## Task brief:
The answer must be the complete listing, copied exactly.

## Given data:

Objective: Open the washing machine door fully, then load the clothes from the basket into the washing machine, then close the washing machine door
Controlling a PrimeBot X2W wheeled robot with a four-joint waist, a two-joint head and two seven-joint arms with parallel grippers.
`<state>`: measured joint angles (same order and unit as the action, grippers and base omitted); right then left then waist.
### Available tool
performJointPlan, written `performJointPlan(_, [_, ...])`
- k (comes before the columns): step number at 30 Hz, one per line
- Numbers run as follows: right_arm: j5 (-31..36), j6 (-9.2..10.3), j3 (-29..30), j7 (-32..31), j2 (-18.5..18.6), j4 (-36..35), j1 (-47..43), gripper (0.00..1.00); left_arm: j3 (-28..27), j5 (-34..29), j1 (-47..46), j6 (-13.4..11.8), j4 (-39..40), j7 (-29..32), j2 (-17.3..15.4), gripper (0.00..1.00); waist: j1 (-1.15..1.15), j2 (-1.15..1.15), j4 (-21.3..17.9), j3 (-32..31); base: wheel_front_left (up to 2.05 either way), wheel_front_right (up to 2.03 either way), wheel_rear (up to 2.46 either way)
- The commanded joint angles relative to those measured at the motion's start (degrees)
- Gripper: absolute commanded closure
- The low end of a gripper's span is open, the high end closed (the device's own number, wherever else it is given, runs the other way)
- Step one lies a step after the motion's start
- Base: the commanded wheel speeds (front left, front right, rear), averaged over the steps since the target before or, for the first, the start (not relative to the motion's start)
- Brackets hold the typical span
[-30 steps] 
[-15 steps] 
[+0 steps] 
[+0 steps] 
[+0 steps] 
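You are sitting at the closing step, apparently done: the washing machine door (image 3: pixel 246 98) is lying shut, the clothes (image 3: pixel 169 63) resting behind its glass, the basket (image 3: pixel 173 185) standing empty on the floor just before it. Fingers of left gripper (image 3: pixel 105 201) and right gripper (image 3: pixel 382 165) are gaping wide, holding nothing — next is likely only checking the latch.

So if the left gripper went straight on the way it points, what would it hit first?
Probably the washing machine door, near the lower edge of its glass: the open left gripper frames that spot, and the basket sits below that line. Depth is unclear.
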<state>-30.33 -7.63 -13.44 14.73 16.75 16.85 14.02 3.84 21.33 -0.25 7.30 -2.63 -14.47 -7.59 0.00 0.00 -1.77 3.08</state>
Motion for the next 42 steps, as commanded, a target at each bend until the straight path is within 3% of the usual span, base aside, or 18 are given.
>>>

## Your solution:
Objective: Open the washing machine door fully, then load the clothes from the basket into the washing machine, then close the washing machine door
Controlling a PrimeBot X2W wheeled robot with a four-joint waist, a two-joint head and two seven-joint arms with parallel grippers.
`<state>`: measured joint angles (same order and unit as the action, grippers and base omitted); right then left then waist.
### Available tool
performJointPlan, written `performJointPlan(_, [_, ...])`
- k (comes before the columns): step number at 30 Hz, one per line
- Numbers run as follows: right_arm: j5 (-31..36), j6 (-9.2..10.3), j3 (-29..30), j7 (-32..31), j2 (-18.5..18.6), j4 (-36..35), j1 (-47..43), gripper (0.00..1.00); left_arm: j3 (-28..27), j5 (-34..29), j1 (-47..46), j6 (-13.4..11.8), j4 (-39..40), j7 (-29..32), j2 (-17.3..15.4), gripper (0.00..1.00); waist: j1 (-1.15..1.15), j2 (-1.15..1.15), j4 (-21.3..17.9), j3 (-32..31); base: wheel_front_left (up to 2.05 either way), wheel_front_right (up to 2.03 either way), wheel_rear (up to 2.46 either way)
- The commanded joint angles relative to those measured at the motion's start (degrees)
- Gripper: absolute commanded closure
- The low end of a gripper's span is open, the high end closed (the device's own number, wherever else it is given, runs the other way)
- Step one lies a step after the motion's start
- Base: the commanded wheel speeds (front left, front right, rear), averaged over the steps since the target before or, for the first, the start (not relative to the motion's start)
- Brackets hold the typical span
[-30 steps] 
[-15 steps] 
[+0 steps] 
[+0 steps] 
[+0 steps] 
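You are sitting at the closing step, apparently done: the washing machine door (image 3: pixel 246 98) is lying shut, the clothes (image 3: pixel 169 63) resting behind its glass, the basket (image 3: pixel 173 185) standing empty on the floor just before it. Fingers of left gripper (image 3: pixel 105 201) and right gripper (image 3: pixel 382 165) are gaping wide, holding nothing — next is likely only checking the latch.

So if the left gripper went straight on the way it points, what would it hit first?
Probably the washing machine door, near the lower edge of its glass: the open left gripper frames that spot, and the basket sits below that line. Depth is unclear.
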<state>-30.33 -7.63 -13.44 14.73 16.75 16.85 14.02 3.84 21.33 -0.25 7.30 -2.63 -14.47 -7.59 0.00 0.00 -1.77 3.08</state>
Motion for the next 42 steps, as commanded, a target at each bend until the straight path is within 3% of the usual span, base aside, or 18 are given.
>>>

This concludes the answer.